The International Air Transport Association (IATA) committed to achieving net-zero carbon emissions by 2050. Before that, the International Civil Aviation Organization adopted the Carbon Offsetting and Reduction Scheme for International Aviation, binding the sector to carbon-neutral growth (in line with a 2019 baseline), beginning no later than 2027.
Sustainable Aviation Fuels (SAF) can deliver GHG reductions between 65 and 100% relative to fossil jet fuel, the WEF reports. SAFs that are qualified under ASTM International Standard D7566 meet the specifications of aircraft and engine manufacturers, eliminating any additional equipment or infrastructure investments for their use on commercial flights.
Like fossil jet, SAF contains carbon but rather than petroleum, the carbon in SAF can come from waste streams or sustainably grown crops, thereby leaving fossil carbon in the ground.
There are now seven pathways defined in ASTM International D7566 that are qualified for commercial use, including alcohol-to-jet (ATJ), which can use ethanol as feedstock; its costs make up around 70-80% of the production cost of SAF, so having low-cost, available and sustainable feedstock is critical.
Ethanol as a sustainable aviation fuel feedstock is a suitable option for India, backed by its agile, experienced and integrated ethanol value chains, given that India’s energy sector is transitioning to greener technologies.
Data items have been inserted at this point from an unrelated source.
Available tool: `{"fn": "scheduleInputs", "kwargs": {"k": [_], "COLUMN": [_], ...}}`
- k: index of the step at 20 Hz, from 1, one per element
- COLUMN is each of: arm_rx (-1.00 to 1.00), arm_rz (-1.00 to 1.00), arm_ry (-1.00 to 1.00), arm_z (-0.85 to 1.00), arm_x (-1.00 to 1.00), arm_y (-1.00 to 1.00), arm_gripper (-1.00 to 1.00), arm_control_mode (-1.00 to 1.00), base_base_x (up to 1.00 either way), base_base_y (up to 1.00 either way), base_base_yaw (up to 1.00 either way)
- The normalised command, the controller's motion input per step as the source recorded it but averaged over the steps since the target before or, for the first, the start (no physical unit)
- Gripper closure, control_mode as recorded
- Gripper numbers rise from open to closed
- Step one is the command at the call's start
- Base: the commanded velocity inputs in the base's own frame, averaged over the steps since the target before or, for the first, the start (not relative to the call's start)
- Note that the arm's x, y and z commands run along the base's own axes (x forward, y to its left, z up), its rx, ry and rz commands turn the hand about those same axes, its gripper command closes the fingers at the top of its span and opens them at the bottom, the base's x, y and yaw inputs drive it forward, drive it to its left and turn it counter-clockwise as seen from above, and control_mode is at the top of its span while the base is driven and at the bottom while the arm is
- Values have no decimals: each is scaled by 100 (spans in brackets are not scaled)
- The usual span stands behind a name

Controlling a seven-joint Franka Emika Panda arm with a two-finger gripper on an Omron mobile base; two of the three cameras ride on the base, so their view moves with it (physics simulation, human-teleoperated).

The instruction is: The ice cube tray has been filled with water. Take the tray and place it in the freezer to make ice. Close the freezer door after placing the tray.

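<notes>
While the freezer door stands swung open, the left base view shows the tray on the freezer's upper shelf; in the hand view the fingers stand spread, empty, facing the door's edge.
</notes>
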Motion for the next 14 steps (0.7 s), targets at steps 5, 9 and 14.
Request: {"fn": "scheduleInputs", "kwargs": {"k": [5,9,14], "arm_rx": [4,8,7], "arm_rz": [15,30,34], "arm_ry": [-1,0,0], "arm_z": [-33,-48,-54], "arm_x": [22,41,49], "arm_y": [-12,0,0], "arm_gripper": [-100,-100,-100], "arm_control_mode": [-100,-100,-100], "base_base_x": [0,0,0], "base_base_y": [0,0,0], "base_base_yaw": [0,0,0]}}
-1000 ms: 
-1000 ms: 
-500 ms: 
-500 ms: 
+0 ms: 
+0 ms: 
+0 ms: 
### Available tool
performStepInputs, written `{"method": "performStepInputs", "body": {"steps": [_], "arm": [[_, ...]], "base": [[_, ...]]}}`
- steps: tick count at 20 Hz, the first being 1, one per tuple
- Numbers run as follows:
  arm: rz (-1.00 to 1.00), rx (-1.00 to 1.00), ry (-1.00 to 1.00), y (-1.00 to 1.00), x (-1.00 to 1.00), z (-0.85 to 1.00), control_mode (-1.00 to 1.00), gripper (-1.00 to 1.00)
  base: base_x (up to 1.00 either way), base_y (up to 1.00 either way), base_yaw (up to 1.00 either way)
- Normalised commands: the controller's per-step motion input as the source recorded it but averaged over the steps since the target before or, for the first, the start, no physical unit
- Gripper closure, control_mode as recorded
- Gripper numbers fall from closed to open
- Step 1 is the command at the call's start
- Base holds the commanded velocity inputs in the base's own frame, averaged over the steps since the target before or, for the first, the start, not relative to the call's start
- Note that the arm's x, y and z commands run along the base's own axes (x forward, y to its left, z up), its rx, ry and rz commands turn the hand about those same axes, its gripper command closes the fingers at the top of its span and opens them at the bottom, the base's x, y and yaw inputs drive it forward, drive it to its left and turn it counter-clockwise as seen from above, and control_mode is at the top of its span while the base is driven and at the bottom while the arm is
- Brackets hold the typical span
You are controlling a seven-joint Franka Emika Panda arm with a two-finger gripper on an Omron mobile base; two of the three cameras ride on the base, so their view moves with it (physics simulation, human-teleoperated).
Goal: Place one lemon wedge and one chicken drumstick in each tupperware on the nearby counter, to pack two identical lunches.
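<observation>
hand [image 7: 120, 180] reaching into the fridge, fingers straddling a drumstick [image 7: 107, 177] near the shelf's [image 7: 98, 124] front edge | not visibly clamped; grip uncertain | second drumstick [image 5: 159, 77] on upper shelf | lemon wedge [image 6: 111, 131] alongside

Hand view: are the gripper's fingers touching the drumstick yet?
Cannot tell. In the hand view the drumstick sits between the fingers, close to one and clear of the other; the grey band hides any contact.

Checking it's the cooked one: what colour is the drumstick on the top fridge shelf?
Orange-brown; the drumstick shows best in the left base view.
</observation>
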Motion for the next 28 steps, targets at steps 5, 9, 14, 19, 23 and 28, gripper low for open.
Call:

In India, carbon in agricultural residues, solid waste, and industrial off-gases can provide more than 30 billion liters per year of sustainable ethanol. Harnessing just 5% of this potential with the ATJ pathway can meet India’s 10% sustainable aviation fuel blending target and produce renewable diesel fuel.
In its 2050 Net Zero Carbon plan, IATA projects that 65% of the necessary GHG reductions in 2050 will come from using SAF and 13% from new technology (including electrification or hydrogen). India’s Roadmap of Ethanol Blending 2025 expects 13,500 million liters of ethanol supply by 2025-26, more than double from current 2021 levels, to achieve 20% blending.